The revelation of Nixon’s secret White House tapes proved one of the most dramatic moments in the unfolding Watergate scandal — and cemented Butterfield’s spot in American history. In a forthcoming book based on 46 hours of interviews with Butterfield and thousands of documents that the former Nixon aide took from the White House, Washington Post associate editor Bob Woodward recounts Butterfield’s years in the West Wing and his close working relationship with the president during the Vietnam War and Watergate.

“These are the last pieces of the Nixon puzzle,” Woodward said in an interview.

“The Last of the President’s Men” will be published on Oct. 13 by Simon & Schuster. Woodward conducted the bulk of the interviews with Butterfield in 2014 and 2015, both in Washington and in La Jolla, Calif., where Butterfield resides. The book includes 75 pages worth of documents, “many of them original and not in the presidential archives and libraries,” according to the publisher.

“Butterfield was the consummate gray man, in the background but potent,” Woodward said.

A former Air Force colonel and college friend of Nixon chief of staff H.R. Haldeman, Butterfield began working in the White House in 1969 and, for three years occupied an office adjoining the Oval Office. He was responsible for the flow of memos, briefing papers and correspondence going to the president. According to Woodward’s book, Halderman gave Butterfield the following job description: “I’m really going to be the president’s alter ego. You will be to me what I am to the president.”

At Nixon’s request, Butterfield oversaw the installation of the recording devices.

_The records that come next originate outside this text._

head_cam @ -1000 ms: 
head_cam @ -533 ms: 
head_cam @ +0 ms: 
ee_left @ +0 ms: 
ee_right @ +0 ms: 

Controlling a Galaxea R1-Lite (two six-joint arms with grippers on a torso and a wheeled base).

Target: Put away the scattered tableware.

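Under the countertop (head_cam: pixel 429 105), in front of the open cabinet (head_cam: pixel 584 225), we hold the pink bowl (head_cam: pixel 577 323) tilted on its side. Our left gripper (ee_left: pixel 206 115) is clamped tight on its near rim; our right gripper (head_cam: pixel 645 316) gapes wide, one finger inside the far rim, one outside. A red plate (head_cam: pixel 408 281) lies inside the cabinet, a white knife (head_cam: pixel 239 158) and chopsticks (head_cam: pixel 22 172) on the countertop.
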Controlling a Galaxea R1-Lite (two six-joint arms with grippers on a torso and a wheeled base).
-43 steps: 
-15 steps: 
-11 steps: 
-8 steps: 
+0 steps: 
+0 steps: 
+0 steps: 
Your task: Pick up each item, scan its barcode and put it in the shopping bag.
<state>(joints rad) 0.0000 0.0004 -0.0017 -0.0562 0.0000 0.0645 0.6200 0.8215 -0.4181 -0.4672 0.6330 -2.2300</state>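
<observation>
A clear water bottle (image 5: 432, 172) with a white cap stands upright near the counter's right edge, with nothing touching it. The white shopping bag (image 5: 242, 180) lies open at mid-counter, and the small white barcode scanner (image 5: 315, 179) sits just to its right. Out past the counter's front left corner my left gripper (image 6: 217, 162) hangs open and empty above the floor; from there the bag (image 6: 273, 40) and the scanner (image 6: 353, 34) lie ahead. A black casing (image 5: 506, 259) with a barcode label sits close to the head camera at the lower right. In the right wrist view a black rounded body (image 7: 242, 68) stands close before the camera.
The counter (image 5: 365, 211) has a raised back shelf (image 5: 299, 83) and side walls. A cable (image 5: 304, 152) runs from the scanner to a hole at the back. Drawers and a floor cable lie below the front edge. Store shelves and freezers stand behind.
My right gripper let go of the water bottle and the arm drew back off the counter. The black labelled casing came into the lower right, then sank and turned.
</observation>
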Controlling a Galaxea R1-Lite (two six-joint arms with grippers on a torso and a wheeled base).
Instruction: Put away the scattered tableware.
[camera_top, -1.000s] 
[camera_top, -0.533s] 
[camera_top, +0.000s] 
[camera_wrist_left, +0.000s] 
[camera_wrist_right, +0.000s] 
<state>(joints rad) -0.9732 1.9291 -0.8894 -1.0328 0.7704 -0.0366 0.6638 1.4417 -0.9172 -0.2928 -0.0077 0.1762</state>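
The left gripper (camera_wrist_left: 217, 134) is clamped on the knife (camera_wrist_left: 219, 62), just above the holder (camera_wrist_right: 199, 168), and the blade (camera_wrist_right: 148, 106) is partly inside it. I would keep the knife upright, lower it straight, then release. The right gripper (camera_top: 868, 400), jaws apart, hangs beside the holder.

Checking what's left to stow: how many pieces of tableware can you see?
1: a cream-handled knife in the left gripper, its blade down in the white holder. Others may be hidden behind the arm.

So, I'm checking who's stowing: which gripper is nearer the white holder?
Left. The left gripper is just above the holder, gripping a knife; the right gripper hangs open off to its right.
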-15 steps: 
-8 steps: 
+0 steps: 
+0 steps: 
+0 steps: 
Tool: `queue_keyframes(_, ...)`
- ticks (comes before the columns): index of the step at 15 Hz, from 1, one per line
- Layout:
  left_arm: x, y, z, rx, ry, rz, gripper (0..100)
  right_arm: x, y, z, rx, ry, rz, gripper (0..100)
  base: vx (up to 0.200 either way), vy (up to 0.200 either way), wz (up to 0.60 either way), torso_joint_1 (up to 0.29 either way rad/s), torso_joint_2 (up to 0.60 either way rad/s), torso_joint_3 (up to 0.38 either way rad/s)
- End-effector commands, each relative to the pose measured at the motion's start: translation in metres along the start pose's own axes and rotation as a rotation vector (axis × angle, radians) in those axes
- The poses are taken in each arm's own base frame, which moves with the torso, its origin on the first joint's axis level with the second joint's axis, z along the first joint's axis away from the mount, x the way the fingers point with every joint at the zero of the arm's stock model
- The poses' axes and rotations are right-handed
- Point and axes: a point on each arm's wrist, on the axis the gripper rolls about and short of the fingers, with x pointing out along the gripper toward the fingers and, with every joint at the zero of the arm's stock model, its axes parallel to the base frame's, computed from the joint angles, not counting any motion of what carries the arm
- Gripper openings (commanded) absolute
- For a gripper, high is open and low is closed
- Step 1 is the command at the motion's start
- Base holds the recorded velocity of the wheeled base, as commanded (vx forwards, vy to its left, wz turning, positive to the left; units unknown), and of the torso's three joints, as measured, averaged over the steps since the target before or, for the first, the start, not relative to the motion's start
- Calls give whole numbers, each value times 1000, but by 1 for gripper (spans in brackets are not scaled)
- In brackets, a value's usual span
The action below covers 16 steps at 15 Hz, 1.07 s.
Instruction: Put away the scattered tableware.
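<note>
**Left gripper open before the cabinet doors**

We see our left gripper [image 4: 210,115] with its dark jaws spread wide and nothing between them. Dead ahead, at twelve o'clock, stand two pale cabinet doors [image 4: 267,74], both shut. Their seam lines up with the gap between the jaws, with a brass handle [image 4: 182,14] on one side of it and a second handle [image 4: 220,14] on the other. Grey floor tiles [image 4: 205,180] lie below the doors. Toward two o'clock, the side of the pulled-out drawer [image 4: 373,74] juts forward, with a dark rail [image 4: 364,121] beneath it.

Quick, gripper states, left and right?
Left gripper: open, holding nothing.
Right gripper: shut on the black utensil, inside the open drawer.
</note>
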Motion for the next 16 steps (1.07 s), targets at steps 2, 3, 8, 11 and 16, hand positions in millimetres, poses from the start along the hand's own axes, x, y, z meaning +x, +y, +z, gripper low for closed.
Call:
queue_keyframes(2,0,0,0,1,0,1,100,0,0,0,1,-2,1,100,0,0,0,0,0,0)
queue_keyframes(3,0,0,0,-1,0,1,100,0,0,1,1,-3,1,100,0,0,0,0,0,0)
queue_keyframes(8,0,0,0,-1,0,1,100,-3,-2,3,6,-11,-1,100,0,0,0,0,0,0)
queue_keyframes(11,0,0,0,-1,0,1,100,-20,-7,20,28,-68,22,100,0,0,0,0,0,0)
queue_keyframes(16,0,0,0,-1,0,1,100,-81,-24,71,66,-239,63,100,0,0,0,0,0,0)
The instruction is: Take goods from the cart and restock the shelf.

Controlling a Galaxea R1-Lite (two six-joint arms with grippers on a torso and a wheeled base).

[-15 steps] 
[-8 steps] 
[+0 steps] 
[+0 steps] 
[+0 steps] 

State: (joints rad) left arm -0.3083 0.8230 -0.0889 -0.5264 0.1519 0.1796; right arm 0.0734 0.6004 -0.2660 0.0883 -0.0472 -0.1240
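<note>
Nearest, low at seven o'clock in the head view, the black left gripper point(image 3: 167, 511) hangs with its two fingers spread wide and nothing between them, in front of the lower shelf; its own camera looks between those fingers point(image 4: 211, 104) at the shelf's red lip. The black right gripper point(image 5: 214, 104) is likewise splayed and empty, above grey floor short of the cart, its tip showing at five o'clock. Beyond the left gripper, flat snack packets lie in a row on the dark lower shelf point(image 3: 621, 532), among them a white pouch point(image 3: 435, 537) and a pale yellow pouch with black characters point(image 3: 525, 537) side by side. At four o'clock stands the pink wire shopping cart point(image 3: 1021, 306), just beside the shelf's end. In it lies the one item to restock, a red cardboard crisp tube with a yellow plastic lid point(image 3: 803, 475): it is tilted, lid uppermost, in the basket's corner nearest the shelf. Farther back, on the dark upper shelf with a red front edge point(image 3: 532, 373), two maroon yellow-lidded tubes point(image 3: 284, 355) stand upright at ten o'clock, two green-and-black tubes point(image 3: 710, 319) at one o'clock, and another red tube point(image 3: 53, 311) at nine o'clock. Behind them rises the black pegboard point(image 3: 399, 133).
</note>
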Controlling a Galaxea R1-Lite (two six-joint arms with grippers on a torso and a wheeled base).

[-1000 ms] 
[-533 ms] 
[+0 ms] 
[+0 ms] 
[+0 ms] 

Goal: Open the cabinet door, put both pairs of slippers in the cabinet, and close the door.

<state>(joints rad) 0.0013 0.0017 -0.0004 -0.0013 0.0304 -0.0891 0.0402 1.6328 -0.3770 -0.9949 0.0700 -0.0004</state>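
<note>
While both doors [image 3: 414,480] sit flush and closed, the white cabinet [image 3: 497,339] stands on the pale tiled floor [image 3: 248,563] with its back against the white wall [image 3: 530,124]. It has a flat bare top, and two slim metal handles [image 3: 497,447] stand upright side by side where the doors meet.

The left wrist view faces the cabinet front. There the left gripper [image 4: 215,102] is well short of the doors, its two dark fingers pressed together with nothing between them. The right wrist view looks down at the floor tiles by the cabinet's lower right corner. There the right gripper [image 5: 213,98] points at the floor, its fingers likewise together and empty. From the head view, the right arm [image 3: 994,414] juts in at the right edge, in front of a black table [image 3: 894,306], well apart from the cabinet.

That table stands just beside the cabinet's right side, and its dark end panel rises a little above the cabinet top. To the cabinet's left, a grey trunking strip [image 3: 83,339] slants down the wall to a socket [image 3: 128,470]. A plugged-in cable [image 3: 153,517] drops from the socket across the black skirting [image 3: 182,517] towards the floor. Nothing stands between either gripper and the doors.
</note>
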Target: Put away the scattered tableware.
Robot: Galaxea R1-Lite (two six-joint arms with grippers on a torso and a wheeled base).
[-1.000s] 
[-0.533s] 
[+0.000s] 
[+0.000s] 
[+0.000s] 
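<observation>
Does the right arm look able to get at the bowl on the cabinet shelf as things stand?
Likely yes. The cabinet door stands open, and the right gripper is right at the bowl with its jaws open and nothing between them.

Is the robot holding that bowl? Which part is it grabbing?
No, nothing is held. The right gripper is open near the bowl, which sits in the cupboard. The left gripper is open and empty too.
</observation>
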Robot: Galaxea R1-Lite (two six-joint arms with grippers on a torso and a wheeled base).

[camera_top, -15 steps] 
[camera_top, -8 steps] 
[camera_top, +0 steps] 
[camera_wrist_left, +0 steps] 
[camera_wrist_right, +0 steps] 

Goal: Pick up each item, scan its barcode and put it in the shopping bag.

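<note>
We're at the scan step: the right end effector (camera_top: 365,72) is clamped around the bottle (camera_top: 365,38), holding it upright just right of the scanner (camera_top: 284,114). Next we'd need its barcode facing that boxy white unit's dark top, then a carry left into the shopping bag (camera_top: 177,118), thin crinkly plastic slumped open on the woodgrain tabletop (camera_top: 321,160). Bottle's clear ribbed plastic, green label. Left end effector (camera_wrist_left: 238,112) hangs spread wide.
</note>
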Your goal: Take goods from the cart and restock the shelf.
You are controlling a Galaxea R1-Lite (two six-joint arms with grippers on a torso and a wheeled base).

However, “the secret taping system was not put in place until February 1971,” Woodward writes, according to a passage provided by Simon & Schuster. “There are no tapes of the first two years of the Nixon presidency.” Because of the documents he kept, and “by virtue of his proximity to the center of the Nixon universe and his extraordinary memory, Butterfield himself essentially became the tape recorder.”

Butterfield departed the White House in early 1973 and became head of the Federal Aviation Administration. On July 24, 1974, the Supreme Court ordered Nixon to hand over the tapes. The president resigned 15 days later.

When asked in a May 1975 People magazine interview if Nixon had contacted him since the president stepped down, Butterfield answered, “Oh no. I’m sure he hates me as much as anyone can.” In his 1978 memoir, Nixon speculates that his former aide may have been responsible for erasing the infamous 18-and-a-half minutes from the Oval Office recordings.

Woodward is the author of 17 previous books, including four on Watergate: “All the President’s Men” and “The Final Days,” both co-authored with former Post reporter Carl Bernstein, as well as “Shadow: Five Presidents and the Legacy of Watergate” (1999) and “The Secret Man: The Story of Watergate’s Deep Throat.”

“The Last of the President’s Men” is dedicated to former Washington Post executive editor Ben Bradlee, who led the Post during Watergate and passed away Oct. 21, 2014. “This is a story Ben would love, the underneath of the underneath of the whole Nixon operation,” Woodward said.